# [PROBLEM DESCRIPTION]
Leave the pictures out and write out the rest of the listing word for word.

# [GIVEN MATERIAL]
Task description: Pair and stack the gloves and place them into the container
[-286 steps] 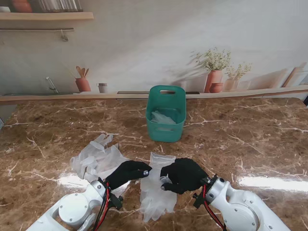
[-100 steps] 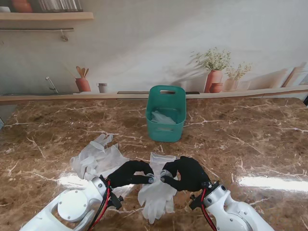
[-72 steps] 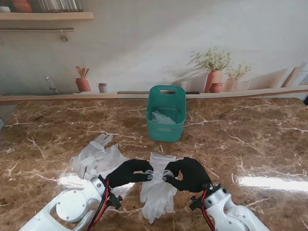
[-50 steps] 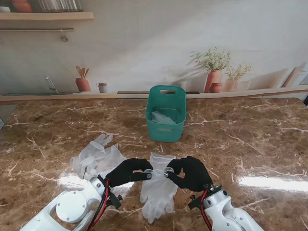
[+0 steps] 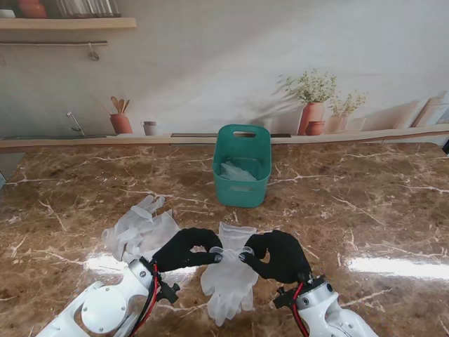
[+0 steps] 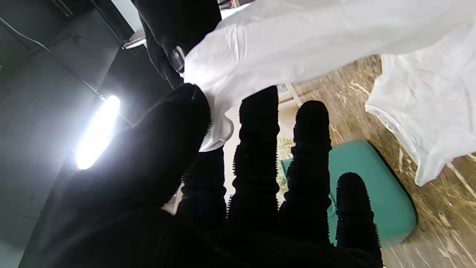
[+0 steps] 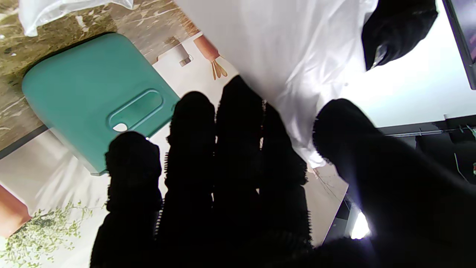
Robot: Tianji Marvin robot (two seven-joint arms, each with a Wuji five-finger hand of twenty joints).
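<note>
At lower centre of the stand frame, a white glove pair (image 5: 229,277) hangs by its cuff, pinched between the left hand (image 5: 186,248) and right hand (image 5: 278,255), whose fingers grasp it. More gloves (image 5: 139,229) lie lower left on the table (image 5: 365,203); the teal container (image 5: 242,165) sits mid-frame.

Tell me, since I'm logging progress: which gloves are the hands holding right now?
The white gloves in the middle, pinched at the cuff end by the left hand and right hand. The pile to the left lies untouched, and others sit in the teal container.
</note>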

# [TASK RESPONSE]
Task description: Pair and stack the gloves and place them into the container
[-286 steps] 
[-100 steps] 
[-72 steps] 
[-50 steps] 
[+0 steps] 
[+0 steps] 
[+0 steps] 
Robot: Tianji Marvin robot (two seven-joint arms, each with a Wuji five-finger hand of twenty joints).
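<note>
At lower centre of the stand frame, a white glove pair (image 5: 229,277) hangs by its cuff, pinched between the left hand (image 5: 186,248) and right hand (image 5: 278,255), whose fingers grasp it. More gloves (image 5: 139,229) lie lower left on the table (image 5: 365,203); the teal container (image 5: 242,165) sits mid-frame.

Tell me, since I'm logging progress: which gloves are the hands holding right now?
The white gloves in the middle, pinched at the cuff end by the left hand and right hand. The pile to the left lies untouched, and others sit in the teal container.
</note>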

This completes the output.